Record set START

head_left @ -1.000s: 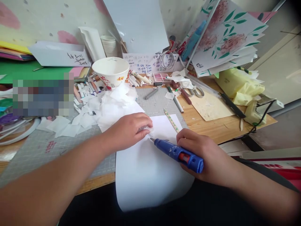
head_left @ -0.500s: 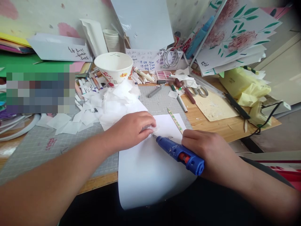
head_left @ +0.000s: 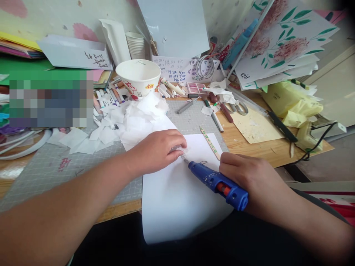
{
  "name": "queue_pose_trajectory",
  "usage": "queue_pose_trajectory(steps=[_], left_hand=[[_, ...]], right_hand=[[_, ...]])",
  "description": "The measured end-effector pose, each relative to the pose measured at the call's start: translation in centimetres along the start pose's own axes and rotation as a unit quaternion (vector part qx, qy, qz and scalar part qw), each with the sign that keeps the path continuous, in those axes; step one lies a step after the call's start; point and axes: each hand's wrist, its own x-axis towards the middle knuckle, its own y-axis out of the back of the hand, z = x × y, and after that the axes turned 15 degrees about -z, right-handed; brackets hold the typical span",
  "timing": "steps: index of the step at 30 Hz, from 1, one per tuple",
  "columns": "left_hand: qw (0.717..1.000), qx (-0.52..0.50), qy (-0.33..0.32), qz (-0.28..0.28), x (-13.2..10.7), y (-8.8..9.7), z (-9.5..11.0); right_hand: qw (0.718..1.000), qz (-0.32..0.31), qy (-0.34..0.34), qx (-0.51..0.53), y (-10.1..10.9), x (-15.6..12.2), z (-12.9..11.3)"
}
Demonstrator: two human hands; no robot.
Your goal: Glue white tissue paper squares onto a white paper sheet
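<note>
My right hand (head_left: 246, 170) is wrapped round a blue hot glue gun (head_left: 213, 181), whose nozzle points up and left. Just beyond the nozzle, my left hand (head_left: 163, 149) pinches a small piece of thin white paper (head_left: 184, 150), mostly hidden by the fingers. Below both hands lies a large white sheet of paper (head_left: 166, 207), its near end curving down over the table edge. A patterned flat stick (head_left: 210, 142) rests on the sheet, close to my right knuckles. Behind my left hand is a heap of white paper squares (head_left: 146, 114).
A paper tub (head_left: 138, 75) stands behind the heap, with stacked paper cups (head_left: 135, 44) farther back. Markers (head_left: 185, 106) and scissors (head_left: 241, 108) lie right of centre. A grey cutting mat (head_left: 111, 184) covers part of the wooden table. At right sits a yellow bag (head_left: 291, 103).
The glue gun has drawn slightly right and down, its nozzle a little farther from my left fingers. The whole view has shifted slightly. Both hands keep their grip.
</note>
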Motion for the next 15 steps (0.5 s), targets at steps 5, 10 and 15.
queue_pose_trajectory(steps=[5, 10, 15], left_hand=[[1.0, -0.002, -0.002, 0.005, 0.1, 0.0, 0.0], [1.0, 0.0, 0.003, -0.003, -0.1, 0.0, 0.0], [1.0, -0.003, 0.005, 0.001, 0.0, 0.1, 0.2]], right_hand=[[0.999, 0.023, 0.008, 0.023, -0.7, -0.2, 0.0], [0.999, 0.033, 0.006, -0.004, -1.1, -0.1, 0.2], [1.0, 0.007, 0.02, 0.015, -0.4, -0.2, 0.0]])
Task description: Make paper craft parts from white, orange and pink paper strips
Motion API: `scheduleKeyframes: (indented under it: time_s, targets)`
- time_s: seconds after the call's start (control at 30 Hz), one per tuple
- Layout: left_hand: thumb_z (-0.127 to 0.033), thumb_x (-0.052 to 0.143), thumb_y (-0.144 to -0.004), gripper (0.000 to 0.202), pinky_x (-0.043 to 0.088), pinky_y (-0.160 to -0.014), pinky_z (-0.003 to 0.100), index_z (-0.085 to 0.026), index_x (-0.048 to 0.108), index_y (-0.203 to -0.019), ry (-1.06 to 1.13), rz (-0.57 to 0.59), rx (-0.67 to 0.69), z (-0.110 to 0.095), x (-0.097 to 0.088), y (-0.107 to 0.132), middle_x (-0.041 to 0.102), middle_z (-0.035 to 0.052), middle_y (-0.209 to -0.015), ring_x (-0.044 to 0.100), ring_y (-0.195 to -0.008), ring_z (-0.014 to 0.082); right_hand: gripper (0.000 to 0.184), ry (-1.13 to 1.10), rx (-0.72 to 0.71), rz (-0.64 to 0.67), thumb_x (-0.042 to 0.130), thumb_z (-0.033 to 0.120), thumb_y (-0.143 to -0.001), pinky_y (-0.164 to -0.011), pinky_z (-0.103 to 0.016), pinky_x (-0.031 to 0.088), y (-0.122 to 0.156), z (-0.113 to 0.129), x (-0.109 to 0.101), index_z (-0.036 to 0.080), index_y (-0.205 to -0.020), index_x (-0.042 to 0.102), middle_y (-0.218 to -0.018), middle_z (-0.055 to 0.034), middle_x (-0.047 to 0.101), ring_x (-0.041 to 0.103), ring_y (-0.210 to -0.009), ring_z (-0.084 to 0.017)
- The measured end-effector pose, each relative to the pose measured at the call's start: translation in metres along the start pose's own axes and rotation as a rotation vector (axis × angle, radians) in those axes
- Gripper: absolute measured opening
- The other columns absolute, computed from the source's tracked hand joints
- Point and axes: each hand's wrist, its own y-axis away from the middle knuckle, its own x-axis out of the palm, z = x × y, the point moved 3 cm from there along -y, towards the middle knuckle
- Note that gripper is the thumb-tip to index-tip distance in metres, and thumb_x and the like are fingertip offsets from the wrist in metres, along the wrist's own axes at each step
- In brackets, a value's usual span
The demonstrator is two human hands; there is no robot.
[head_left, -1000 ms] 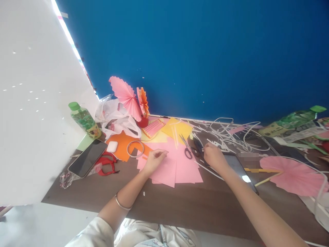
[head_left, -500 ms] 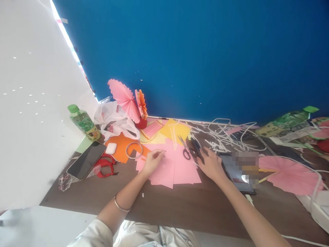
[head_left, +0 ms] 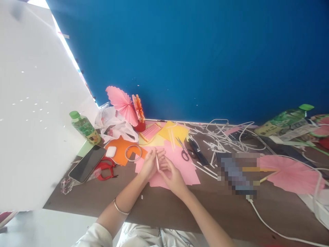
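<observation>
- Wht strip (head_left: pixel 157 162), x1: betw. both hands, above pink sheets (head_left: pixel 186 173), roughly lengthwise away fr. wearer.
- L hand (head_left: pixel 149 165): fingers pinching strip's far end.
- R hand (head_left: pixel 172 175): thumb + fingers pinching near end.
- Scissors (head_left: pixel 185 156), x1: R part of pink sheets, handles twd wearer.
- Blk object (head_left: pixel 198 153), x1: just R of scissors; type unclear.
- Yel. paper (head_left: pixel 183 131): behind scissors, pale strips across it.
- Loose wht strips (head_left: pixel 217 146), qty unclear: tabletop (head_left: pixel 159 210), back R.
- Metal ring (head_left: pixel 126 156), x1: on orange paper (head_left: pixel 119 142), L of L hand.
- Wht case (head_left: pixel 111 151), x1: same paper.
- Phone (head_left: pixel 87 164), dk screen: far L, beside red-handled tool (head_left: pixel 105 164).
- Pink pleated fan (head_left: pixel 293 175): R side.
</observation>
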Motion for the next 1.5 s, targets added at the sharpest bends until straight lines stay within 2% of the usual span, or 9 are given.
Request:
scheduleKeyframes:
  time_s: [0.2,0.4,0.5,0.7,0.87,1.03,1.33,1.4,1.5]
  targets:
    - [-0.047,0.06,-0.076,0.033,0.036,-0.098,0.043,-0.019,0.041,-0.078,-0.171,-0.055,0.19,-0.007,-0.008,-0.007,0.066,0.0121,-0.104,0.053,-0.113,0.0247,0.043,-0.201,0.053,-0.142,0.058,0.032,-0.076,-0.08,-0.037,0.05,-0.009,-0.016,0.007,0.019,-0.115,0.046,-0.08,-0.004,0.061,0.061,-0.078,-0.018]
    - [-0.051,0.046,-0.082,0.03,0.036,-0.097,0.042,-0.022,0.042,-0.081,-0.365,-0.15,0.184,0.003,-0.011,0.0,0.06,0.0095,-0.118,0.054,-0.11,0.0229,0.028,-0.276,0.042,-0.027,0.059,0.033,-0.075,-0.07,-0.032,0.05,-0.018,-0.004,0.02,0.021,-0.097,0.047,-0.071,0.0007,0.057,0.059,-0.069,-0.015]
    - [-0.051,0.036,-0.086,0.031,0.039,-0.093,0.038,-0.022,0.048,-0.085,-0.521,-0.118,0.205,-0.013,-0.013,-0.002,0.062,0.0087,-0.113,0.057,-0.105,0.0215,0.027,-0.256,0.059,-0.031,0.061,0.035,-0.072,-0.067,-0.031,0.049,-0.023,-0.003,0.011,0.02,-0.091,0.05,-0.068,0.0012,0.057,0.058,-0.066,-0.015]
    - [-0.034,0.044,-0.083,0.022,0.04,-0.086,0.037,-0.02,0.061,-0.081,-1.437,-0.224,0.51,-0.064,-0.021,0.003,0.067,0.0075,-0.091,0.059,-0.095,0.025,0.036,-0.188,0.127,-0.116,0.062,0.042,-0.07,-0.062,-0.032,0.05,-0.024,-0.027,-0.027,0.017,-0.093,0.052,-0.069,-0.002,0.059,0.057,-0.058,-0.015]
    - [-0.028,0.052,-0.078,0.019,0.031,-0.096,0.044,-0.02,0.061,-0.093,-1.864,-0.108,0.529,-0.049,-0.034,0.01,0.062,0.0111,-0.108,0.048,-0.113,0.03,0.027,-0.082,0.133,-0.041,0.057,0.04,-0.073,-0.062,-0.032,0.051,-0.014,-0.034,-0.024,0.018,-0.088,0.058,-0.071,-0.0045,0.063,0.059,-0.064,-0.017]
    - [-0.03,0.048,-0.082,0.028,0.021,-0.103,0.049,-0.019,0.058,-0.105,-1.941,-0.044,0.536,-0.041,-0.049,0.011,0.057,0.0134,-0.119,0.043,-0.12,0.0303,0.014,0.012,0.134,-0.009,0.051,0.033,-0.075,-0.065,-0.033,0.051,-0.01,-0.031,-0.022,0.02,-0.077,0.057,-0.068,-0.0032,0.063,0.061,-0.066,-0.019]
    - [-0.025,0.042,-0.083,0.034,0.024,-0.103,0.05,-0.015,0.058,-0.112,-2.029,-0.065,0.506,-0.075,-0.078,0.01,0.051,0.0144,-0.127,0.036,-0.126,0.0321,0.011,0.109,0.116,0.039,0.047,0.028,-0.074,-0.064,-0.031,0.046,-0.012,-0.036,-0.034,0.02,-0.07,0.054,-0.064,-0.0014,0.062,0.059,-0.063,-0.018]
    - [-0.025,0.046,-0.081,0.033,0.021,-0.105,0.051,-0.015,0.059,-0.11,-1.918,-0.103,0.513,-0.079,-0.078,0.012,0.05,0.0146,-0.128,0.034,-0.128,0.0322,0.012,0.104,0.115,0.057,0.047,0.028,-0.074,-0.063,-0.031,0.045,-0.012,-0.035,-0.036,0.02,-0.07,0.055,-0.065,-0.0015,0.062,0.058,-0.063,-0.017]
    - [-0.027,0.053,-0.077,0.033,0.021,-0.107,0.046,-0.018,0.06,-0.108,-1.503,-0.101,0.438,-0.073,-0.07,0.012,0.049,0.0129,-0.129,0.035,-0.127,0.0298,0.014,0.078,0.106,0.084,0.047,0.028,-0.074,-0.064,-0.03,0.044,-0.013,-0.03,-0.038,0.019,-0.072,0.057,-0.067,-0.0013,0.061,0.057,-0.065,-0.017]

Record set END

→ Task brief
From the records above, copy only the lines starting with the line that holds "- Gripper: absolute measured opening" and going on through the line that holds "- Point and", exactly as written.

→ Task response
- Gripper: absolute measured opening
- The other columns absolute, computed from the source's tracked hand joints
- Point and axes: each hand's wrist, its own y-axis away from the middle knuckle, its own x-axis out of the palm, z = x × y, the point moved 3 cm from there along -y, towards the middle knuckle

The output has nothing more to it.